● PROMPT
Would you return exactly the lines from the top of the data below through the one containing "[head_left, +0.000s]", leaving out the pictures?

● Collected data
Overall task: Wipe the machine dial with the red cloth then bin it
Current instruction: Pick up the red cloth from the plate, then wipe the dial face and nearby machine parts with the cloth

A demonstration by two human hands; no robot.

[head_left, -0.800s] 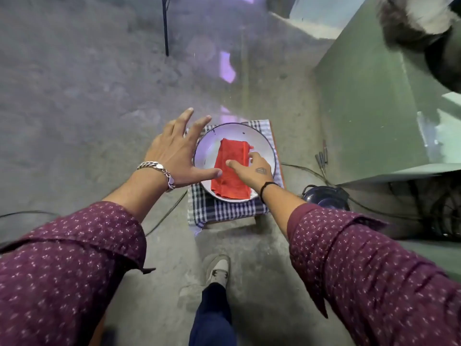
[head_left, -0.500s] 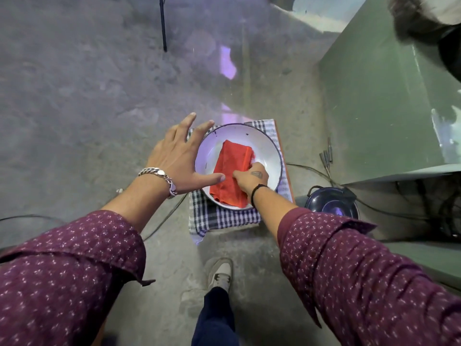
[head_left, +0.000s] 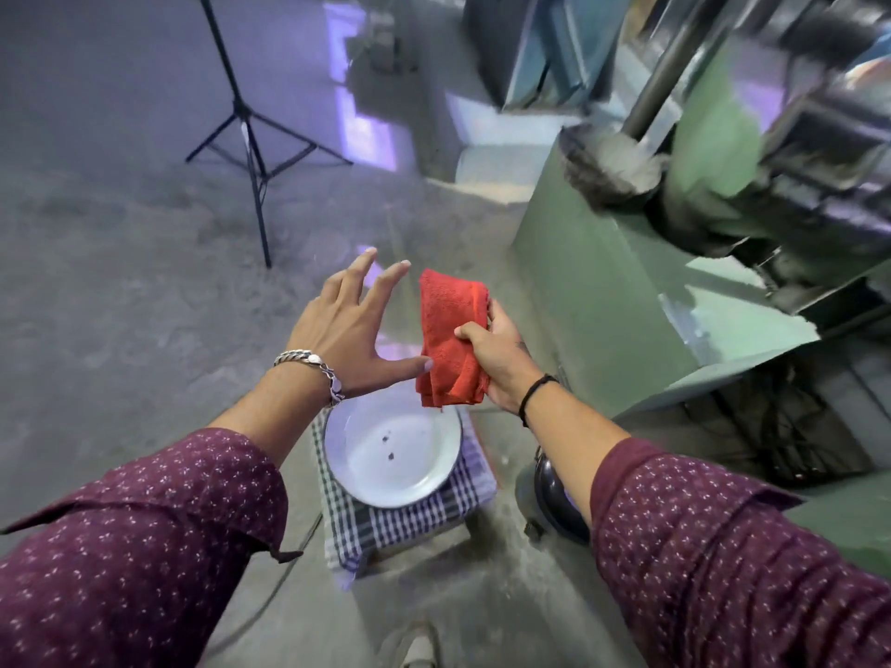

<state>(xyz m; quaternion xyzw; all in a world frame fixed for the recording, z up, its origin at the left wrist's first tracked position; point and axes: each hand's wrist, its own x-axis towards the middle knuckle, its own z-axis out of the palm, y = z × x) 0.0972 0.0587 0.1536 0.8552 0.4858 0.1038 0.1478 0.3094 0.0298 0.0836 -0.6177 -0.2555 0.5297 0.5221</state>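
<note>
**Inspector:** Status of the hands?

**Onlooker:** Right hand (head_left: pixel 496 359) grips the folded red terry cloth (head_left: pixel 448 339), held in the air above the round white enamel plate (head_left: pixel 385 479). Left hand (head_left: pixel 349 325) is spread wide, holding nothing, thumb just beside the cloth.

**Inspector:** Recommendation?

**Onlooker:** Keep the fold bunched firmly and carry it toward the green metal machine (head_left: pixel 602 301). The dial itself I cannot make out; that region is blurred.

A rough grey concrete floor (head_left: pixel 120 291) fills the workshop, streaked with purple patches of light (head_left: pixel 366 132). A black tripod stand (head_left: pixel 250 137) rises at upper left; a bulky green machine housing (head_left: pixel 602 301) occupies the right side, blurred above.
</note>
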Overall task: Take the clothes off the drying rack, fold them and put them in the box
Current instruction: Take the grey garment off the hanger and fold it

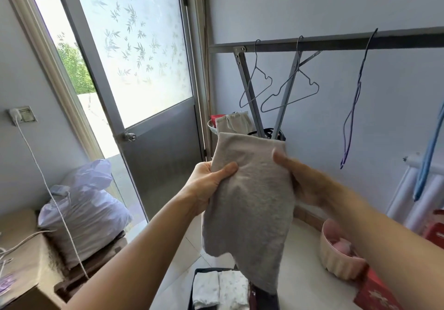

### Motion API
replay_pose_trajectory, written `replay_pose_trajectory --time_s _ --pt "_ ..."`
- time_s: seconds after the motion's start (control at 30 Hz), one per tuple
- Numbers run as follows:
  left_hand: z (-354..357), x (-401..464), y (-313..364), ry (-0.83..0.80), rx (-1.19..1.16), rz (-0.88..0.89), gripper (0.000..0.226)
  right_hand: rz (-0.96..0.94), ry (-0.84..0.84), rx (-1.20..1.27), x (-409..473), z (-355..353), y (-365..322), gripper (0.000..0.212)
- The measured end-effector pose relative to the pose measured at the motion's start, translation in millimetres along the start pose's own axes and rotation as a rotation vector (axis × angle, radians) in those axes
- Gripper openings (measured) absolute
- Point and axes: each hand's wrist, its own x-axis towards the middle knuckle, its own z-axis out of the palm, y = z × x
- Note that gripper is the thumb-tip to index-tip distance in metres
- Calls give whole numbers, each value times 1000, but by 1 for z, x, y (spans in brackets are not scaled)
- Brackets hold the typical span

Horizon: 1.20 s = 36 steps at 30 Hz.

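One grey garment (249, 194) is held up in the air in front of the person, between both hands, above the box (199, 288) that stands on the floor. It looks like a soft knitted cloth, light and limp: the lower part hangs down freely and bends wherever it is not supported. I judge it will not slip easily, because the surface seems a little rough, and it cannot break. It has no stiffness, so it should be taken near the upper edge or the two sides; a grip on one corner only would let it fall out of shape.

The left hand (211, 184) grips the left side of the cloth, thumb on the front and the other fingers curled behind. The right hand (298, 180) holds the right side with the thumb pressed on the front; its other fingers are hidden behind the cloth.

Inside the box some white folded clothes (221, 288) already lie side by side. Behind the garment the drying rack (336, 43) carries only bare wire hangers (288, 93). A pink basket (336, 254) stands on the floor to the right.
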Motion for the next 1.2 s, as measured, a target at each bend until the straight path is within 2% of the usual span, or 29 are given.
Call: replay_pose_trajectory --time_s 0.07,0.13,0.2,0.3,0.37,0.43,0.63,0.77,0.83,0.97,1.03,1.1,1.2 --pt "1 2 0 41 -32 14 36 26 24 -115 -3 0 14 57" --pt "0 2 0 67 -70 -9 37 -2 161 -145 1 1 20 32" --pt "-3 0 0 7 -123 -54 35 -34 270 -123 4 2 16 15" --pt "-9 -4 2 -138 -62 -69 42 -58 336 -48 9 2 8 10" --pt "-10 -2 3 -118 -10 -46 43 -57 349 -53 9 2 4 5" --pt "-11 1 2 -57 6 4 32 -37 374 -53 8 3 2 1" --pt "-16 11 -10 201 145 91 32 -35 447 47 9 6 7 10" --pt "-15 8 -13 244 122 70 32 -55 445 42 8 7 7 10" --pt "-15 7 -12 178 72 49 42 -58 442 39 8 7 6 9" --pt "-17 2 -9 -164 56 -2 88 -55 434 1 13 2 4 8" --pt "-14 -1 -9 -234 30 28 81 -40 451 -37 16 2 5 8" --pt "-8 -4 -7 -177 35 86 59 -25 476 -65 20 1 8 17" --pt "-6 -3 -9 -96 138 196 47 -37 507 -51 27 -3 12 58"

● ANSWER TO THIS PROBLEM
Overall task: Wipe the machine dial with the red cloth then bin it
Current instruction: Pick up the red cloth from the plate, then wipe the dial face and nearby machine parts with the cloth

A demonstration by two human hands; no robot.

[head_left, -0.800s] 
[head_left, -0.500s] 
[head_left, +0.000s] 

With that, the exercise is complete.